* [Brief]: Beginning with the line that holds "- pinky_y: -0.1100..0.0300" in the data below, give again every line through the one that holds "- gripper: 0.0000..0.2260", exactly as written.
---------- Input material ----------
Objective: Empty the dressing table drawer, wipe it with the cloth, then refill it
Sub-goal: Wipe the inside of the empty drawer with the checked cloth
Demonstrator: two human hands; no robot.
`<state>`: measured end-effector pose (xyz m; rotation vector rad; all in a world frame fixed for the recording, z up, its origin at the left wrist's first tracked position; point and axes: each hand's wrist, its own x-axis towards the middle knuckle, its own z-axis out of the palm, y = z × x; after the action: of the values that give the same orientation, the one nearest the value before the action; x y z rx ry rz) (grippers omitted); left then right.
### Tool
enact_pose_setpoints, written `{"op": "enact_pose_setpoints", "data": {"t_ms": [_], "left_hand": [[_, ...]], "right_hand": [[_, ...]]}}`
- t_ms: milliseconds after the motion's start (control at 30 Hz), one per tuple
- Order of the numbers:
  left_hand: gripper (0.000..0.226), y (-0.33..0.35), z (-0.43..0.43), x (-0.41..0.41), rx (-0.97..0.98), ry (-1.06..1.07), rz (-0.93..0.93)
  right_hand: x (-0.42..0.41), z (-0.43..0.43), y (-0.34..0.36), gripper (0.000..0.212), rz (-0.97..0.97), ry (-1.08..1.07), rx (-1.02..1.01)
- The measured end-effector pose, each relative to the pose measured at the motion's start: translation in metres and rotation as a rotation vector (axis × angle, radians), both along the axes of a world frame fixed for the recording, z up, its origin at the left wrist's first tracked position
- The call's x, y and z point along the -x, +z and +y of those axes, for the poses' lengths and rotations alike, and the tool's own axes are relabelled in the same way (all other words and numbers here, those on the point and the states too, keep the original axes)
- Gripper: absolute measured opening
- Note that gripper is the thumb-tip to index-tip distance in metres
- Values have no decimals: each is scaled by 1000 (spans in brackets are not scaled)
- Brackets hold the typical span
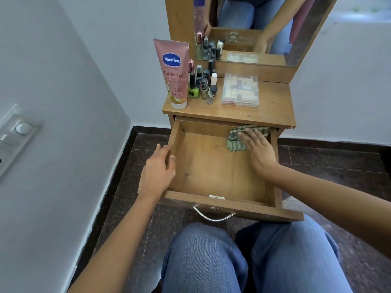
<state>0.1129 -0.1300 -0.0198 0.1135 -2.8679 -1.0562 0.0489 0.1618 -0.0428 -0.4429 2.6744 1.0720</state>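
A wooden dressing table drawer (211,166) is pulled fully open at the centre of the frame, its floor bare except for a green striped cloth (236,143) bunched in its far right corner. The right hand (257,149) lies flat on the cloth with straight fingers, pressing it down. The left hand (157,170) grasps the drawer's left wall, thumb over the rim and fingers outside. On the tabletop (273,104) above stand a pink Vaseline lotion tube (173,72), a cluster of nail polish bottles (203,83) and a clear plastic box (241,90). A mirror (264,24) rises behind them. Knees in blue jeans (211,256) fill the lower frame.
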Motion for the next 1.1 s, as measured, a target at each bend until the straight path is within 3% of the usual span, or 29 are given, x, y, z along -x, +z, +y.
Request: {"op": "enact_pose_setpoints", "data": {"t_ms": [300,667,900,1100], "left_hand": [[42,5,-1,0,-20,13,-4],[41,-2,-3,2,-67,47,-19],[41,-4,-5,2,-79,47,-17],[41,-1,-4,0,-55,43,13]], "right_hand": [[38,-52,-14,68,-158,235,283],[45,-110,-9,71,-489,264,699],[3,-96,-13,65,-728,400,736],[-26,-37,3,74,-866,365,663]]}}
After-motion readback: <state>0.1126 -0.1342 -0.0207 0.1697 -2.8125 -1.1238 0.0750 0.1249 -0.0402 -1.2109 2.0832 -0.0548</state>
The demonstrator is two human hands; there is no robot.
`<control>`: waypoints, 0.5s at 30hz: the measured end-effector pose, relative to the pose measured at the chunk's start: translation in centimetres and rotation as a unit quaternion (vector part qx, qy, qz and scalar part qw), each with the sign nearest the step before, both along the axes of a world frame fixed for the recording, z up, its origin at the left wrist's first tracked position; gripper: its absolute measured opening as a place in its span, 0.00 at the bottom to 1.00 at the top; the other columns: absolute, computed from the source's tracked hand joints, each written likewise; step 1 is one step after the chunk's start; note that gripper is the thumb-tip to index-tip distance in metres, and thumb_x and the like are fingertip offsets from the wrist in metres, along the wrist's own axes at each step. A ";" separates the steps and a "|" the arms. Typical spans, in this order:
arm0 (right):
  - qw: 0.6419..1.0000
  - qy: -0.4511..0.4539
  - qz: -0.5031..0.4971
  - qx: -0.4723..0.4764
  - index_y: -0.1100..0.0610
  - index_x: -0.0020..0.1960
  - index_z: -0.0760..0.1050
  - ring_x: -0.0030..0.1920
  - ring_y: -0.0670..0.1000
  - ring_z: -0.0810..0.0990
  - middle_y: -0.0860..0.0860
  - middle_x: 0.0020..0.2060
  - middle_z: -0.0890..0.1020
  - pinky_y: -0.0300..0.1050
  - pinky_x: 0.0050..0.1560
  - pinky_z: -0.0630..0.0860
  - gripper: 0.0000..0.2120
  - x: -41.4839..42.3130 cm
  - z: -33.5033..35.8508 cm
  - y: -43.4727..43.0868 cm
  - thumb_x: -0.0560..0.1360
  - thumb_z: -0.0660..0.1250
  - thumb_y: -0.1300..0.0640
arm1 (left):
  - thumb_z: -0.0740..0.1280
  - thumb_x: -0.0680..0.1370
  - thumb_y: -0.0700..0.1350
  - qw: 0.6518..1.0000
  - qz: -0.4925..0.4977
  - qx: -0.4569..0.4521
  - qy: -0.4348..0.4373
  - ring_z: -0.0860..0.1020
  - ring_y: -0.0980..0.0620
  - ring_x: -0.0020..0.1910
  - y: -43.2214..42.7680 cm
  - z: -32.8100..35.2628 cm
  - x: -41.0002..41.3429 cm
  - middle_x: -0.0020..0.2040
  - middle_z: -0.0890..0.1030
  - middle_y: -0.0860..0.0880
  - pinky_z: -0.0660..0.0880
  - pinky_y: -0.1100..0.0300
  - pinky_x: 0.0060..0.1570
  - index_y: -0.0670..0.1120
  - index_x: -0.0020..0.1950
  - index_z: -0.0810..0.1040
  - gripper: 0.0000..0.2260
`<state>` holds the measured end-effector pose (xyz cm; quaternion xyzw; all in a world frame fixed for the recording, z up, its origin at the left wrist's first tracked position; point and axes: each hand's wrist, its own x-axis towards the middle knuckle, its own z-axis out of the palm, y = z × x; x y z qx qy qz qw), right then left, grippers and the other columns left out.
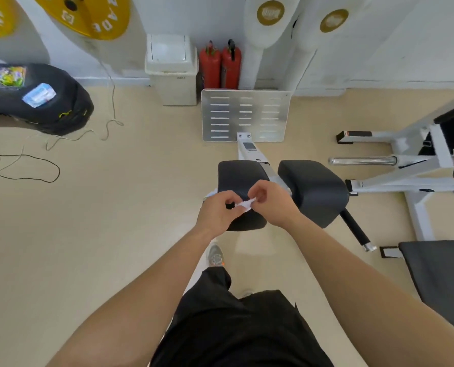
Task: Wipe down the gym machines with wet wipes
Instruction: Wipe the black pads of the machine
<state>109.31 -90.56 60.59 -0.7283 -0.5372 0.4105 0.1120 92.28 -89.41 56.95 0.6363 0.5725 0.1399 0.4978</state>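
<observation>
We see both hands meeting just above the left black pad (240, 173) of a white-framed gym machine. The left hand (216, 211) and the right hand (273, 205) each pinch one end of a small, bunched white wet wipe (244, 203) between curled fingers and thumb, so the wipe hangs between them, over the pad's near half. We cannot tell whether it touches the pad. A second black pad (313, 186) sits just to the right, and the machine's slotted metal footplate (247, 115) stands beyond, near the wall. Behind it are two red fire extinguishers (220, 67) and, beside them, a white bin (171, 70). Far left, a black bag (61, 107) lies on the beige floor – a pale blue packet (38, 95) rests on top of it.
</observation>
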 end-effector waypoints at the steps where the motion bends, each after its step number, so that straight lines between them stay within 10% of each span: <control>1: 1.000 -0.003 0.005 -0.006 0.49 0.52 0.78 0.47 0.47 0.79 0.45 0.45 0.80 0.33 0.44 0.74 0.09 0.1 -0.2 0.5 0.76 0.70 0.62 | 0.74 0.76 0.50 1.000 0.014 -0.010 -0.006 0.78 0.54 0.45 0.4 -0.2 -0.1 0.44 0.82 0.55 0.74 0.62 0.44 0.52 0.46 0.82 0.03; 15: 0.988 0.138 -0.056 -0.049 0.56 0.48 0.81 0.49 0.54 0.81 0.54 0.44 0.82 0.48 0.53 0.80 0.07 3.6 -1.6 4.2 0.80 0.65 0.57 | 0.71 0.77 0.39 0.987 0.137 -0.054 -0.062 0.78 0.50 0.48 3.2 0.7 1.3 0.47 0.79 0.52 0.78 0.62 0.47 0.50 0.50 0.78 0.07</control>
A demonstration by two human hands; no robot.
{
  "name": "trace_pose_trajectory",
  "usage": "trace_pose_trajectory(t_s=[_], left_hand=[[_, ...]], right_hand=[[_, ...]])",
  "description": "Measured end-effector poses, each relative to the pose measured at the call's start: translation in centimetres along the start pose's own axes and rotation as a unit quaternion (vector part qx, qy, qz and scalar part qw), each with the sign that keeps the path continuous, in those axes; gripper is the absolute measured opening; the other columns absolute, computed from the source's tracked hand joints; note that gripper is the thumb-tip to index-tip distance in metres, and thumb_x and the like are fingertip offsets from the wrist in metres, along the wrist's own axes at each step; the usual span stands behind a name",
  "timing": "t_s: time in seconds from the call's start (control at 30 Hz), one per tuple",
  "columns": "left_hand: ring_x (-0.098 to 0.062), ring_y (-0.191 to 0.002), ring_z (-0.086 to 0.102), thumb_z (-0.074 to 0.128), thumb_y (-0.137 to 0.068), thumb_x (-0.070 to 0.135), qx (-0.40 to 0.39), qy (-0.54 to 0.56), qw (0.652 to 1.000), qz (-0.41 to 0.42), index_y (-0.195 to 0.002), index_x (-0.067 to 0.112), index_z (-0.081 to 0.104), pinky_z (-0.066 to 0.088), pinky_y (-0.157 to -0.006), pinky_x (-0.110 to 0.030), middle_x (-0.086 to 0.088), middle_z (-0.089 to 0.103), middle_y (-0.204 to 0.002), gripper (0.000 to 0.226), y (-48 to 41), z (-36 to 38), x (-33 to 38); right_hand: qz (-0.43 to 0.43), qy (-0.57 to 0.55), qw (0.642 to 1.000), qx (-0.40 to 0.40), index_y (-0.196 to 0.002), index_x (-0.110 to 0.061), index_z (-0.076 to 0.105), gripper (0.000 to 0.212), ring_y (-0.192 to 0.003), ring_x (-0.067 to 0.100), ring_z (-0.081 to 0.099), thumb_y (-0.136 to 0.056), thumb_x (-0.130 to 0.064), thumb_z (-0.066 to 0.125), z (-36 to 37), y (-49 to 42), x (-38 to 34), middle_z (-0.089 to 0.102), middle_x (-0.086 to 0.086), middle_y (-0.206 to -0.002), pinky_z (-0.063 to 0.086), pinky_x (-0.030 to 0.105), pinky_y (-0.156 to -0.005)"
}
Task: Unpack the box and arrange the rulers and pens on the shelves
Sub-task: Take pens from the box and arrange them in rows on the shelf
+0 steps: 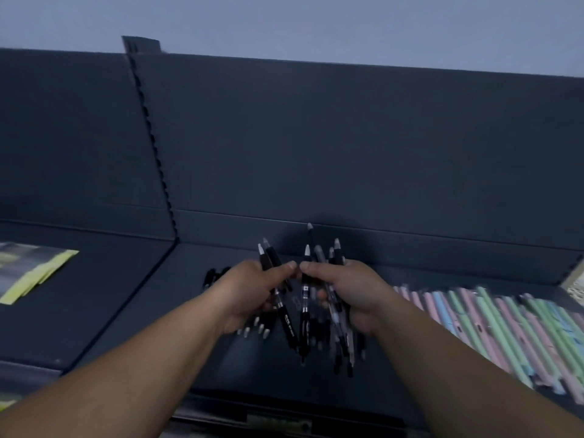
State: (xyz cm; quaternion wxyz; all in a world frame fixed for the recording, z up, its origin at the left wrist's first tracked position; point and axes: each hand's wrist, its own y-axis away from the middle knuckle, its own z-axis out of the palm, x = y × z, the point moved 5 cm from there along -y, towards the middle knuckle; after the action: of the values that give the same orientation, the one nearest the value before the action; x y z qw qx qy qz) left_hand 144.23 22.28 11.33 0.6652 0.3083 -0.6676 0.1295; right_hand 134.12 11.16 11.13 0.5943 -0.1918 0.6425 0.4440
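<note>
**Black pens (304, 314) held in both hands over a dark shelf**

The black pens, with pale tips pointing up and away, are fanned out in a loose bunch above the middle of a dark grey shelf (151, 311). The left hand (252, 289) curls its fingers and thumb around two or three of them. The right hand (350, 289) grips a larger cluster, some with clear barrels. The two hands sit close together, forefingers nearly touching at the tips. Both forearms reach in from the bottom of the view.

A few more black pens (257, 330) lie on the shelf just under the left hand. To the right, a row of pastel pens (505, 320) in pink, green and blue lies side by side. On the neighbouring shelf section to the left are blurred yellow packets (34, 273). A tall dark back panel (316, 137) rises behind.
</note>
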Motion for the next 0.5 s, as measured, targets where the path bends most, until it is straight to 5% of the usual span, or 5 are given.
trace_pose_trajectory(t_s=[0.07, 0.2, 0.37, 0.5], left_hand=[[-0.023, -0.074, 0.062, 0.063, -0.086, 0.047, -0.012, -0.031, 0.999, -0.004, -0.097, 0.009, 0.072, 0.049, -0.071, -0.033, -0.014, 0.073, -0.09, 0.04, -0.1, -2.4, -0.6], [-0.019, -0.067, 0.053, 0.065, -0.066, 0.071, -0.023, -0.091, 0.996, -0.001, -0.097, 0.012, 0.071, 0.043, -0.061, -0.028, -0.015, 0.071, -0.088, 0.067, 0.0, -5.5, -1.2], [-0.002, -0.043, 0.044, 0.057, -0.09, 0.045, -0.065, -0.16, 0.985, 0.023, -0.083, 0.02, 0.071, 0.038, -0.046, -0.013, 0.01, 0.056, -0.056, 0.029, 0.1, -6.3, -1.3], [0.002, -0.041, 0.047, 0.057, -0.092, 0.041, -0.043, -0.166, 0.985, 0.031, -0.081, 0.02, 0.069, 0.037, -0.046, -0.011, 0.013, 0.057, -0.05, 0.026, -0.1, -7.3, -1.4]], right_hand=[[0.01, -0.025, 1.0, 0.007, -0.11, -0.001, 0.069, 0.039, -0.044, 0.005, 0.052, -0.08, -0.023, 0.078, 2.3, -0.6, 0.3, 0.071, 0.006, -0.09, 0.043, 0.019, -0.043], [0.03, -0.063, 0.997, 0.03, -0.121, -0.002, 0.058, 0.055, -0.043, 0.005, 0.054, -0.076, -0.024, 0.081, 5.1, -1.8, 0.6, 0.068, -0.001, -0.07, 0.044, 0.019, -0.043], [0.026, -0.065, 0.997, 0.025, -0.112, -0.004, 0.063, 0.042, -0.045, 0.006, 0.053, -0.077, -0.02, 0.08, 7.0, -3.0, 0.7, 0.065, -0.001, -0.065, 0.045, 0.02, -0.043], [0.015, -0.021, 1.0, 0.002, -0.089, -0.009, 0.071, 0.014, -0.047, 0.006, 0.051, -0.083, -0.021, 0.076, 8.1, -3.6, 0.5, 0.067, -0.001, -0.066, 0.045, 0.021, -0.045]])
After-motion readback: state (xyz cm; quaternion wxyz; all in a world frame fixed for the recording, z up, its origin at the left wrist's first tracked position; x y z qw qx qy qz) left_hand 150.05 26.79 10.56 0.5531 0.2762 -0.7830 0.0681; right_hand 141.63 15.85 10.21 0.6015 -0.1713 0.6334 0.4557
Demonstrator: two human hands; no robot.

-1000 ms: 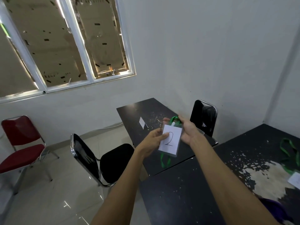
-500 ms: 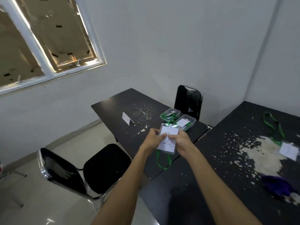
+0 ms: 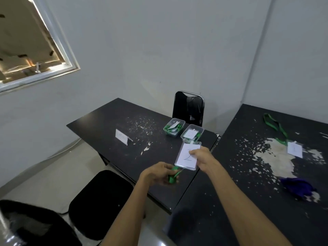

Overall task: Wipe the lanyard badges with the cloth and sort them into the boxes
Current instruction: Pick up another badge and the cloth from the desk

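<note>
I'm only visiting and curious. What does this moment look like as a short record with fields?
right hand: pinches the badge marked 2 over the far table
left hand: grips that badge's green lanyard, bunched up
left box: on the far table, holds badges with green lanyards
right box: beside it, a badge lying on top
spare badge: lies on the near table, its lanyard stretched out
cloth: purple, on the near table, neither hand touching it
</note>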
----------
* [Result of this task]:
  - pinky_y: -0.1100..0.0300
  - pinky_x: 0.0060..0.1570
  - index_y: -0.0670..0.1120
  - index_x: -0.0020..0.1950
  - index_z: -0.0810..0.1040
  - gripper: 0.0000..0.2260

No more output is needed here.